_Your task_: In the entries below, how many lines hold the word "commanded"? Answer with the number only.

_Supplied data_:
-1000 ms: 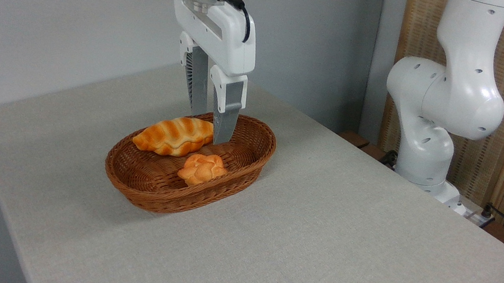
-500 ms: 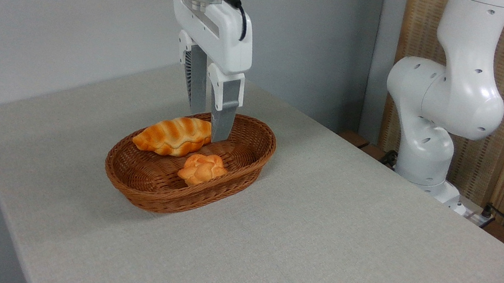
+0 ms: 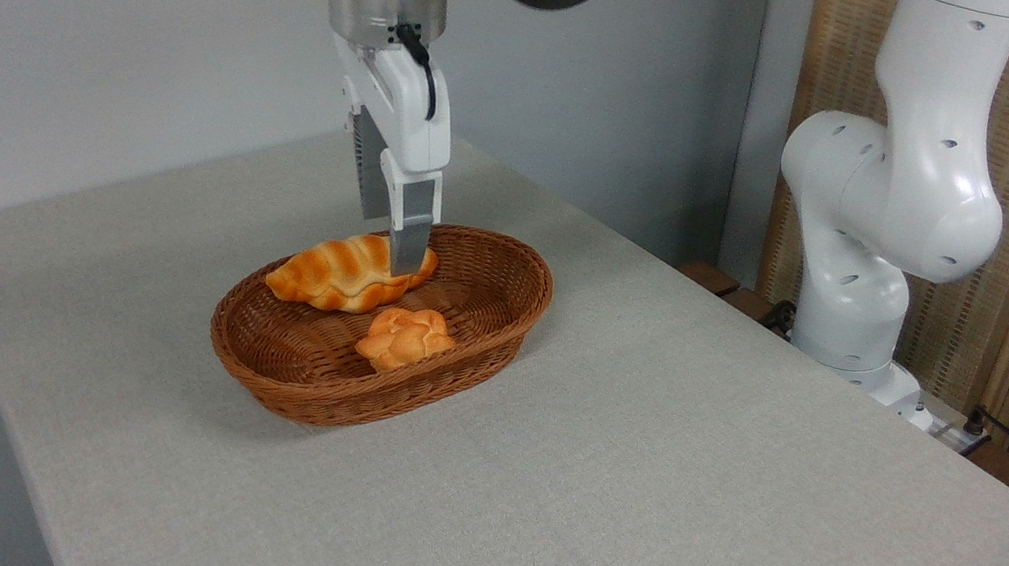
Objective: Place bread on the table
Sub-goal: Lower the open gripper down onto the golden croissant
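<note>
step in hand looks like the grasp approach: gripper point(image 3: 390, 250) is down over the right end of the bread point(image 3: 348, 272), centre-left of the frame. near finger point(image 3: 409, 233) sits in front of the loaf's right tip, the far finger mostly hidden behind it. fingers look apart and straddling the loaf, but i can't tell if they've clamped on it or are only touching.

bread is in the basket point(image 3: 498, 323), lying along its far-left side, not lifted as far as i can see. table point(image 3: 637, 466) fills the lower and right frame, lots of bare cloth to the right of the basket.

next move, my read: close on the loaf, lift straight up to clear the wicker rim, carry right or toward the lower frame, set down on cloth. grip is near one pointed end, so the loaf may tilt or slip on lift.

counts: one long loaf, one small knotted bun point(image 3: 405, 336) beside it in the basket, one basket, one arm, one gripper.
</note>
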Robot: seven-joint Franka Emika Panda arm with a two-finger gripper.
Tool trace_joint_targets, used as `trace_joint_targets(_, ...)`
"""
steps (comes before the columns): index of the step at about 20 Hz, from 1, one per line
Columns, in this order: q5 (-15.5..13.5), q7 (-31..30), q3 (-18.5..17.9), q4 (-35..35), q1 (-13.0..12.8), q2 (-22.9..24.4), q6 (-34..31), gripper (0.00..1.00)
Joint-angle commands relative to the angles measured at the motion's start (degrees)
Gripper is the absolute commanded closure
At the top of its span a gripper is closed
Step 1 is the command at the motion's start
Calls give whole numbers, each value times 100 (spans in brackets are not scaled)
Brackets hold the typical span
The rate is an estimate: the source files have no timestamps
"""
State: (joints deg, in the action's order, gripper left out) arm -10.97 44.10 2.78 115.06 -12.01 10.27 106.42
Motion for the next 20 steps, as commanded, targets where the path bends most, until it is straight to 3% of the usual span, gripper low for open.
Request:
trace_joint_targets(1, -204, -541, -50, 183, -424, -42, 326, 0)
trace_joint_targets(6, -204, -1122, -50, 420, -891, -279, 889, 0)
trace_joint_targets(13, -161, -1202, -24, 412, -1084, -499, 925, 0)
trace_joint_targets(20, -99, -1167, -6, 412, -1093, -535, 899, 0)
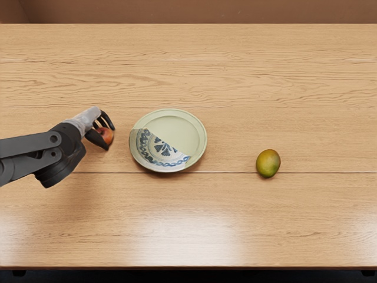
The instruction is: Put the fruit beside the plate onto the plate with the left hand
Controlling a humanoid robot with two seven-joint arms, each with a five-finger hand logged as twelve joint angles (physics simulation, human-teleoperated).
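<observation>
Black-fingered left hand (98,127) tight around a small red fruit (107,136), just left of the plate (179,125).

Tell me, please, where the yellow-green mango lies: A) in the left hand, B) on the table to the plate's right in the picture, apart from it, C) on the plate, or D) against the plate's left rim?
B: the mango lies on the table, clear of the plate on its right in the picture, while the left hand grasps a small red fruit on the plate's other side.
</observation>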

_Result of this exercise_: 2